A personal example: I added the Tales of the Valiant Player's Guide 2 to my shelf recently. I ran Tales for a year and a half but it ended in November. I'm not sure when I will run it again. I'm happy about the purchase but I'm not playing that game right now. Conversely I am running Mutants and Masterminds right now and will be for at least a little while longer, maybe the rest of the year. I haven't bought a book for it in quite a while ... looks like since the Kickstarter for the Reprint Extravaganza which was summer 2023. Astonihsing Adventures Assembled was that same summer so either way that was my last pick-up. I did back the 4th Edition Kickstarter so maybe that should count - we're back to "how do we count these?" with various editions of a game now entering the mix.
This also touches on Kickstarters - there's a potential built-in delay there too as it often takes time for the rules to come out, even PDFs with some games. Even once it funds it might be weeks or months before anyone can even try to play it and not everyone will do that.
People do try to look at online play platforms to see what's popular but many of those cater to certain games more than others and there are still a whole lot of people who do not play online so at best you're getting another limited snapshot of what's being played.
I've seen others bring up convention numbers - what games are being offered? What games are filling up? It's another limited data point. For example if I went to a convention this weekend I suppose I might sign up for an M&M game, but if I signed up for 3 games over the course of a weekend I am 100% sure that the other two would be something else, and at least one might well be something new that I have not played before. Does a one-off count as "playing"? It should count for something as that means interest and engagement but it's not exactly the same as a game being used in a running campaign.

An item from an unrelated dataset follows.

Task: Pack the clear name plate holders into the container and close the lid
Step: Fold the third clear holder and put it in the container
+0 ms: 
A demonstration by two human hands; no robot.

So I have far more questions than answers here and a lot more obstacles than solutions. For a relatively small industry it is very challenging to draw any useful conclusions from the available information.
*I do wonder if some of this is driven by people who don't have a current game but want to sound informed about the scene so they need to be able to say "Hey did you know XYZ is the 3rd biggest RPG right now"? Maybe it's something else but my preferred response there is "And ...? What do you play?".